ELK: metadata fields in Logstash for grok and conditional processing

elastic-logstash-fw When building complex, real-world Logstash filters, there can be a fair bit of processing logic. There are typically multiple grok patterns as well as fields used as flags for conditional processing.

The problem is, these intermediate extracted fields and processing flags are often ephemeral and unnecessary in your ultimate persistent store (e.g. ElasticSearch), but they will be inserted as fields unless you explicitly remove them.

One strategy is to use a mutate at the very end and remove any extra fields. A cleaner strategy that we will describe here is to declare these variables as @metadata field so they are never even considered for persistence.

Use @metadata in grok

Below is a simple example of a grok filter that is used to parse a message that looks like “hello world”, and puts “world” into the ‘myname’ field.

grok {
    match => { "message" => "hello %{GREEDYDATA:myname}" }
    break_on_match => false
  }

Now, you could use the value in the “myname” field to do conditional processing, populate other fields/tags, etc.

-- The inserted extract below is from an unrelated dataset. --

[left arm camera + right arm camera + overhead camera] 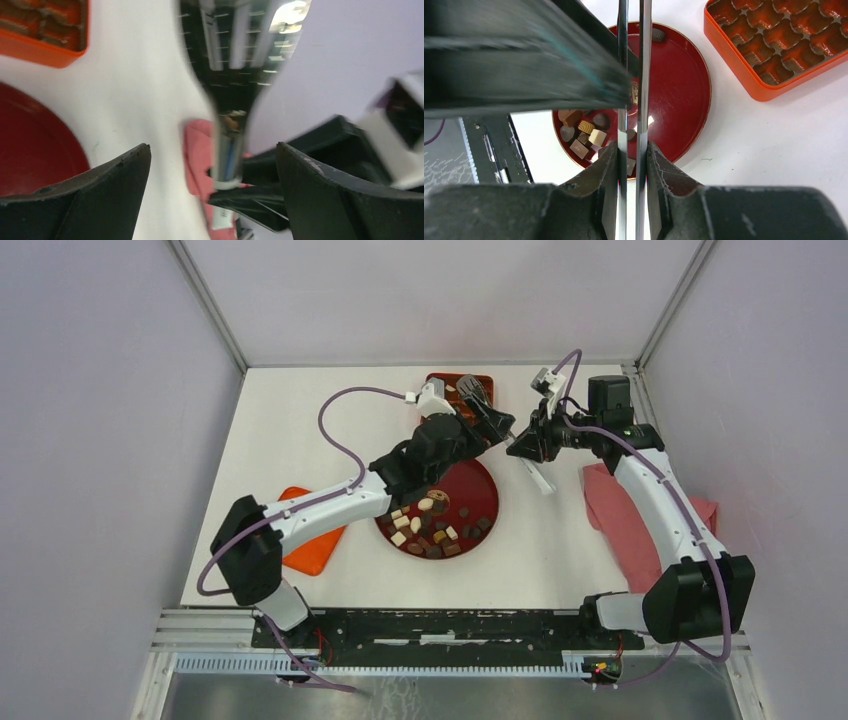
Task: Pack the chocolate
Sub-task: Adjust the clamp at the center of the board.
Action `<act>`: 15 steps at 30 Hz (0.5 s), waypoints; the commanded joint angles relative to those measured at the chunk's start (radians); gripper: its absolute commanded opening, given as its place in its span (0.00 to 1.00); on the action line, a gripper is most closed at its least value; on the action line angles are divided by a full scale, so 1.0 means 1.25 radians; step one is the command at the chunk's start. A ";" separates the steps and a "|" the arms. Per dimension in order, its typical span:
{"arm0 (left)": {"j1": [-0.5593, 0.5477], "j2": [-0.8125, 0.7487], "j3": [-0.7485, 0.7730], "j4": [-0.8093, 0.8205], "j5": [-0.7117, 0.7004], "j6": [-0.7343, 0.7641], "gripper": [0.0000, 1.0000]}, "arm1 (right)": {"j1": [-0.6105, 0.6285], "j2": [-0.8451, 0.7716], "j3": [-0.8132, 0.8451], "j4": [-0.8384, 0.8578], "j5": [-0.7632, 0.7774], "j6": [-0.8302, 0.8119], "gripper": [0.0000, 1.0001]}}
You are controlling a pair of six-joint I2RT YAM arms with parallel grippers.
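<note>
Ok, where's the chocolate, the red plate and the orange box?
chocolate (428, 528), top view, middle of the pile of pieces.
red plate (478, 490), top view, a bare part of its far right side.
orange box (730, 60), right wrist view, its outer left wall.

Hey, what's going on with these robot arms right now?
The right gripper is shut on metal tongs, holding them near the red plate where the chocolate pieces lie piled. The left gripper is open, close to the tongs but not gripping them. The orange box's visible compartments look empty, so nothing looks packed yet.
</note>
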 commanded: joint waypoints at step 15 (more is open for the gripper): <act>-0.005 0.080 0.084 -0.068 -0.097 -0.124 0.38 | 0.069 -0.053 -0.001 0.020 0.098 -0.031 0.21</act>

But unless you explicitly removed it with a mutate, this field would be passed to the persistent store (e.g. ElasticSearch) and would be stored, analyzed, and indexed. This may be what you want, but in case you really only want this value as an ephemeral conditional flag, you could instead use:

grok {
    match => { "message" => "hello %{GREEDYDATA:[@metadata][myname]}" }
    break_on_match => false
  }

The field [@metadata][myname] will never be inserted into your persistent store, but you can use it the same way you reference any field.

Using @metadata in grok and conditionals

A contrived example is the best way to show metadata fields in use.

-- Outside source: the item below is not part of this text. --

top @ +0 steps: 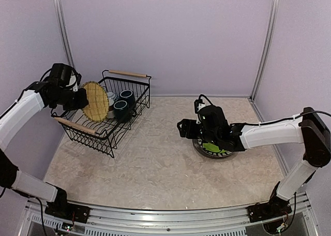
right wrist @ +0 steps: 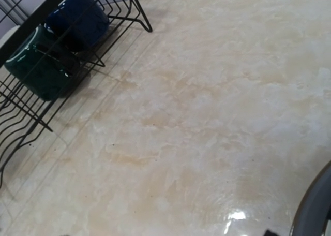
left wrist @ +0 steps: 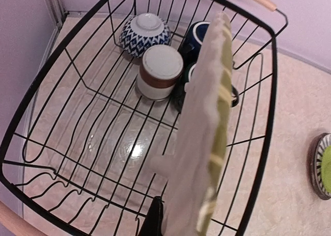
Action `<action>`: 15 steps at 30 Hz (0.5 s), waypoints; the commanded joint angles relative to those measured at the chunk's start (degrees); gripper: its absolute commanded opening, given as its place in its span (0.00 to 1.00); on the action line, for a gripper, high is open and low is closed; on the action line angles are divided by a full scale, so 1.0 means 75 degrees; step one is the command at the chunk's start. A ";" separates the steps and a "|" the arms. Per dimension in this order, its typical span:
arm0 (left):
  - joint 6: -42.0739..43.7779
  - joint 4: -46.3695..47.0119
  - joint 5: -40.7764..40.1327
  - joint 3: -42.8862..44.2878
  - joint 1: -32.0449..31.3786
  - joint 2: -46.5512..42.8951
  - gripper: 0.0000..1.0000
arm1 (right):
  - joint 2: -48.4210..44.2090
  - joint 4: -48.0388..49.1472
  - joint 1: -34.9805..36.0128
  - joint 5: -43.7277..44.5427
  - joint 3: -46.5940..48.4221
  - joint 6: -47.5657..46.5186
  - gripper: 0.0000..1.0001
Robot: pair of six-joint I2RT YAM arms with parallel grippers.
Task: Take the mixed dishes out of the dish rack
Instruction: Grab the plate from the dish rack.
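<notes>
My left gripper [top: 81, 98] is shut on the woven yellow straw plate [top: 96, 101] and holds it upright over the black wire dish rack [top: 111, 138]. In the left wrist view the plate [left wrist: 207, 127] is edge-on, with one black finger [left wrist: 154, 221] beside it. Inside the rack [left wrist: 269, 117] are an upturned blue-and-white patterned bowl [left wrist: 145, 34], a grey brown-based cup [left wrist: 159, 71], a dark blue mug [left wrist: 199, 34] and a dark green mug, mostly hidden by the plate. My right gripper [top: 187, 128] is open and empty beside a stack of plates with the green plate [top: 211, 147] on top.
The plate stack's striped rim [left wrist: 316, 166] shows at the right edge of the left wrist view. The right wrist view shows marble table, the rack's corner [right wrist: 139, 13] with the green mug [right wrist: 39, 65] and blue mug [right wrist: 77, 16], and a plate rim [right wrist: 313, 210].
</notes>
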 commanded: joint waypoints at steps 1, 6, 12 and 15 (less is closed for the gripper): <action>-0.0356 0.1924 0.2614 -0.0593 0.0329 -0.1054 0.00 | -0.0251 0.0131 -0.0042 -0.0094 -0.0092 0.0071 0.79; -0.0679 0.2684 0.4865 -0.0819 0.0409 -0.1178 0.00 | -0.0254 0.0275 -0.0042 -0.0279 -0.0014 0.0076 0.82; -0.0686 0.2254 0.5964 -0.0346 0.0111 -0.0551 0.00 | -0.0366 0.1296 -0.0036 -0.1493 -0.0083 0.0032 0.86; -0.0338 0.1825 0.5922 -0.0096 -0.0269 -0.0272 0.00 | -0.0311 0.1931 -0.0042 -0.2139 -0.0087 0.0194 0.89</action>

The below filter is looking for messages that either look like “hello <name>” or “bye <name>”, and it uses a metadata field as the conditional flag. If it already found a match, then it doesn’t bother with evaluating another grok match.

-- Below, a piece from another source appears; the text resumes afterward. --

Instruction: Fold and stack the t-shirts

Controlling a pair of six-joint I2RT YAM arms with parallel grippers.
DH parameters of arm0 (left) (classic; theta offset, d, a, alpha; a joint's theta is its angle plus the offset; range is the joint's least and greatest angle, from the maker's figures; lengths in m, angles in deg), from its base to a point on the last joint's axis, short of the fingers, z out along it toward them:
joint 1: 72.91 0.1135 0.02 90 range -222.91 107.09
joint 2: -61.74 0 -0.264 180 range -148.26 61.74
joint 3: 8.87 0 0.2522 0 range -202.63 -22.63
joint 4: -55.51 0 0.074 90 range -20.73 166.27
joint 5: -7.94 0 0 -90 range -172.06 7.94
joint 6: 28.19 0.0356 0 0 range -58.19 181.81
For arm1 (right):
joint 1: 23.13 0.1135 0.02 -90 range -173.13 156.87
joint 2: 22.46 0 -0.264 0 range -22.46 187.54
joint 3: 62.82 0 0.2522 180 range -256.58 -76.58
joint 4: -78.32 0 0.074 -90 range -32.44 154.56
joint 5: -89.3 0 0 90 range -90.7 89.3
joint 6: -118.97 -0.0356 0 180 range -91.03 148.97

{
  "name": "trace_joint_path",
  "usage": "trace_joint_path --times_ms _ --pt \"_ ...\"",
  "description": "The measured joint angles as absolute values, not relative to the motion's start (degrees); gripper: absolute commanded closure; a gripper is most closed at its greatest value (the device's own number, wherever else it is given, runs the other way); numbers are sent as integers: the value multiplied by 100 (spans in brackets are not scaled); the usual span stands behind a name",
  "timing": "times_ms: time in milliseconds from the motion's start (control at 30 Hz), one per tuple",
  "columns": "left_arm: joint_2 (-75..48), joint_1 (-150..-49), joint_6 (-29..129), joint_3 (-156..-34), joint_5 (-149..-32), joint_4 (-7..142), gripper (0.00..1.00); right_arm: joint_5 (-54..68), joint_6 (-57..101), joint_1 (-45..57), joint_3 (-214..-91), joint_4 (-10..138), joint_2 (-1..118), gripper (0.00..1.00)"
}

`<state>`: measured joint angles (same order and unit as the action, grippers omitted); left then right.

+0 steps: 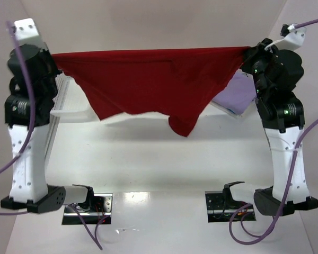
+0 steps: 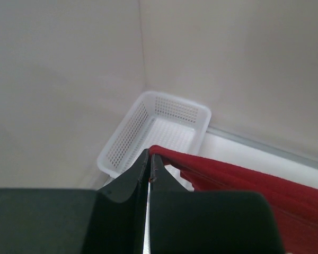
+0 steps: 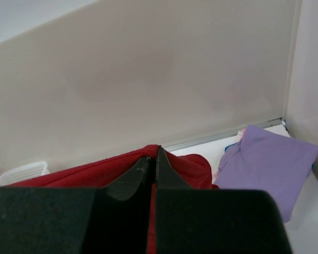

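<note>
- Jaws of your left gripper [image 2: 150,159] are pinched together on one top corner of the red shirt [image 1: 148,79]. Those of your right gripper [image 3: 157,153] are pinched on the opposite corner.
- You hold the red shirt up over the table [image 1: 159,180], strung between the two grippers. Its top edge is taut and roughly level, and the rest sags to a point right of centre. From the top view you cannot tell whether that low point touches the table.
- Its long axis runs left to right, from one gripper straight to the other. The cloth lies inward from each pair of jaws: rightward from your left, leftward from your right.
- Neither arm is nearer the red shirt, since each holds one end.
- Your right arm is nearer the lavender shirt [image 3: 267,164], which lies folded at the far right. Your left arm is nearer the basket [image 2: 122,143] at the far left.
- My judgement: laying the red shirt flat depends on both ends coming down together over the bare middle of the table.
- Count:
  - one red shirt
  - one lavender shirt
  - one blue edge [image 3: 229,150] showing beside the lavender shirt
  - one basket
  - two grippers
</note>
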<state>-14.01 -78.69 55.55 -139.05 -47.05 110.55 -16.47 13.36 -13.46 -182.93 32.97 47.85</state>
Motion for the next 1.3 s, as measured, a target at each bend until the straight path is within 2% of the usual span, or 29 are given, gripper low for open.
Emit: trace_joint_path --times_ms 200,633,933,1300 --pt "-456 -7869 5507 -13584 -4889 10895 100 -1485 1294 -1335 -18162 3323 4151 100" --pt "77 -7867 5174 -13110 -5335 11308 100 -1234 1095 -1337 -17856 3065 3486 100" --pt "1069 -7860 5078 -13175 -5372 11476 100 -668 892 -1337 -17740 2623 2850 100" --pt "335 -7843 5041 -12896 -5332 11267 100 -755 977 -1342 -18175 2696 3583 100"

Finally, it creates a “description” field based on the final value of that metadata processing flag.

input {
  stdin { }
}

filter {

# initialize metadata field used as flag
mutate {
  add_field => { "[@metadata][foundtype]" => "" }
}

# try to match 'hello' looking messages
if "" == [@metadata][foundtype] {
  grok {
    match => { "message" => "hello %{GREEDYDATA:[@metadata][myname]}" }
    break_on_match => false
    add_field => { "[@metadata][foundtype]" => "hellotype" }
    add_tag => [ "didhello" ]
  }
}

# try to match 'bye' looking messages
if "" == [@metadata][foundtype] {
  grok {
    match => { "message" => "bye %{GREEDYDATA:[@metadata][myname]}" }
    break_on_match => false
    add_field => { "[@metadata][foundtype]" => "byetype" }
    add_tag => [ "didbye" ]
  }
}

#  add description based on flag
if !("" == [@metadata][foundtype]) {
  mutate {
    add_field => { "description" => "action performed by %{[@metadata][myname]}" }
  }
}else {
  mutate {
    add_field => { "description" => "this was not a hello or bye message type" }
  }
}


} # filter

output {
 stdout { codec => rubydebug }
}

You can copy-paste the lines above, or download it from github as logstash-metadata.conf. Then run logstash:

$ bin/logstash -f logstash-metadata.conf

When you type ‘hello world’, the output event looks something like:

{
     "@timestamp" => 2017-05-01T16:53:15.894Z,
       "@version" => "1",
           "host" => "trusty1",
    "description" => "action performed by world",
        "message" => "hello world"
           "tags" => [ [0] "didhello" ]
}

Which shows that neither the [@metadata][foundtype] nor the [@metadata][myname] field values are persisted as a field in the final output. However, you can see the [@metadata][myname] value show up as the last word in the description as we specified.

We use the added tag simply as a debug tool to prove what processing took place.

And if you type ‘bye jack’, you get:

{
     "@timestamp" => 2017-05-01T16:53:18.599Z,
       "@version" => "1",
           "host" => "trusty1",
    "description" => "action performed by jack",
        "message" => "bye jack",
           "tags" => [
        [0] "_grokparsefailure"
        [1] "didbye"
    ]
}

Which now shows a different processing path, but again the @metadata is not persisted. Note the “_grokparsefailure” tag, it can be ignored but is because we first evaluated the “hello” block and it was not a match.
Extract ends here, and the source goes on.